[Records drawn from a dataset]

%%

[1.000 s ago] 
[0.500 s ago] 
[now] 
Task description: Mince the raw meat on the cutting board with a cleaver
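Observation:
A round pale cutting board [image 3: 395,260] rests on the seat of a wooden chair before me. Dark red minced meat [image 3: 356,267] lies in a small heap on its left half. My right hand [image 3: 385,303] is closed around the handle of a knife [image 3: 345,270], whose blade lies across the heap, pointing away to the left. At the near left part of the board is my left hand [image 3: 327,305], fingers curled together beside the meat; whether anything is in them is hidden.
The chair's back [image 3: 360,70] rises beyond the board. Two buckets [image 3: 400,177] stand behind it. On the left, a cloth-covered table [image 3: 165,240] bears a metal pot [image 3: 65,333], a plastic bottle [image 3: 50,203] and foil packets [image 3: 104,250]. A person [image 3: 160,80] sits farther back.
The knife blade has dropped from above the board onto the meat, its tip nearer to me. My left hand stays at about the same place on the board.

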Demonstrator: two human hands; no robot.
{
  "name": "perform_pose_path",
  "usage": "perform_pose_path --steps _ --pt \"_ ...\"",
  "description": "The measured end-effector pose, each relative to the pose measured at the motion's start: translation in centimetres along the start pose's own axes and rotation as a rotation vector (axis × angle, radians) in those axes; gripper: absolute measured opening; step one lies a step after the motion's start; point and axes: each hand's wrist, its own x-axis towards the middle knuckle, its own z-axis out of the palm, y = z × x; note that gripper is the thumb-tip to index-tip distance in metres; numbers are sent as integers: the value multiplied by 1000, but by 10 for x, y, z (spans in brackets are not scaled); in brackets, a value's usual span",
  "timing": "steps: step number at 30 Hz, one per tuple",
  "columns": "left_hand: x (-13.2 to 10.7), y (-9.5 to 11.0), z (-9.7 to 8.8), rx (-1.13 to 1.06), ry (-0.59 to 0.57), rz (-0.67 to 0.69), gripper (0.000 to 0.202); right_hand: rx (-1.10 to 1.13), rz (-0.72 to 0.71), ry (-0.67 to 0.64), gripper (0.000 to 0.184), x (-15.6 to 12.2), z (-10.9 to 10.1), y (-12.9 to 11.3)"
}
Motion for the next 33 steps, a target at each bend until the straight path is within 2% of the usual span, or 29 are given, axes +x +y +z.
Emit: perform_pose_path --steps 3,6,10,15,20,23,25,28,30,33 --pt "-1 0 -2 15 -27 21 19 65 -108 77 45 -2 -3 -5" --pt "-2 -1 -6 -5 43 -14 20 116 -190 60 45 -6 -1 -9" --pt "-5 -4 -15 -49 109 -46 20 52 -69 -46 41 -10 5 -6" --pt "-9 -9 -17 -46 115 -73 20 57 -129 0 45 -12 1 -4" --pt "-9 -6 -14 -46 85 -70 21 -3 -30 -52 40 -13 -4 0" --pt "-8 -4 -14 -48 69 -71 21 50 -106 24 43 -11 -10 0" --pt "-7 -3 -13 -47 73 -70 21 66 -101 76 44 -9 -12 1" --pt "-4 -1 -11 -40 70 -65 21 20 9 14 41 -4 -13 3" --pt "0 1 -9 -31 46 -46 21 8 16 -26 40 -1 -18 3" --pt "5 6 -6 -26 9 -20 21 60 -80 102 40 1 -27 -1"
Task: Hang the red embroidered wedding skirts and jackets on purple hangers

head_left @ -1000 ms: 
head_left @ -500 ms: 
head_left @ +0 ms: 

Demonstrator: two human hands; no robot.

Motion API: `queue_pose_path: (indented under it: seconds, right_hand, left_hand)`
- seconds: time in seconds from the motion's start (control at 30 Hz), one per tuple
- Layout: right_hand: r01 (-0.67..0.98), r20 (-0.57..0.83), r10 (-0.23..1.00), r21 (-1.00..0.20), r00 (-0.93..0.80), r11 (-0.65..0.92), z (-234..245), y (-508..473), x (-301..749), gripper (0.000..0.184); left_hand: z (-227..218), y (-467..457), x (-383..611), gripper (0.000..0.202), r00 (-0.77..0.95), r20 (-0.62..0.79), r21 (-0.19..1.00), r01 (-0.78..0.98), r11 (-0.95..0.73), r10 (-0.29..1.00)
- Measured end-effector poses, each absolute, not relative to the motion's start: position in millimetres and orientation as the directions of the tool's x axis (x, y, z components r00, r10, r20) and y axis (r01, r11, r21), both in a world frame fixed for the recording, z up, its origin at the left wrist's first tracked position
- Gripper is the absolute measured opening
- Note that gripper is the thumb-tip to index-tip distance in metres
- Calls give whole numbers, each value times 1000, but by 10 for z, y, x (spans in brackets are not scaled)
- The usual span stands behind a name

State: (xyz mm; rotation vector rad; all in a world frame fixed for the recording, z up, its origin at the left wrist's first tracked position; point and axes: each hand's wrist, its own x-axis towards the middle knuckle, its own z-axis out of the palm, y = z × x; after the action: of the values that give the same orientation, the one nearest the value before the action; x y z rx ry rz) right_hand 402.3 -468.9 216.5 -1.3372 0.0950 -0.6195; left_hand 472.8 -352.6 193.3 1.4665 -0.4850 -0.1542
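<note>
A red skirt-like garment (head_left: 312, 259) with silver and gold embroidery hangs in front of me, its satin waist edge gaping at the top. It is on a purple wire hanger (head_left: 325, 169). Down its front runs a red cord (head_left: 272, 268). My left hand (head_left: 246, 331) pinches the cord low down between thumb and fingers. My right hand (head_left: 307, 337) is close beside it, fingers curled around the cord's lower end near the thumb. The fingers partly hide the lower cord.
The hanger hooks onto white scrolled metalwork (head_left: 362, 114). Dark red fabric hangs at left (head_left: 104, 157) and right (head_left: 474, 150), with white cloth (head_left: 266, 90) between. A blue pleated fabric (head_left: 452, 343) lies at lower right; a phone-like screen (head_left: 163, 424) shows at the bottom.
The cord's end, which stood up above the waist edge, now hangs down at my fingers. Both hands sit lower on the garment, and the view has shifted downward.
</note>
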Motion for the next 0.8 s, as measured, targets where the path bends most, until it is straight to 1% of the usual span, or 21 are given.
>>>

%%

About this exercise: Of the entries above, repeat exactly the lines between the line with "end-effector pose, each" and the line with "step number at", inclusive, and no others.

Task response:
  "description": "The measured end-effector pose, each relative to the pose measured at the motion's start: translation in centimetres along the start pose's own axes and rotation as a rotation vector (axis × angle, radians) in those axes; gripper: absolute measured opening; step one lies a step after the motion's start; point and axes: each hand's wrist, its own x-axis towards the middle knuckle, its own z-axis out of the palm, y = z × x; note that gripper is the thumb-tip to index-tip distance in metres; numbers are sent as integers: the value multiplied by 1000, but by 10 for x, y, z (spans in brackets are not scaled); in brackets, a value's usual span",
  "timing": "steps: step number at 30 Hz, one per tuple",

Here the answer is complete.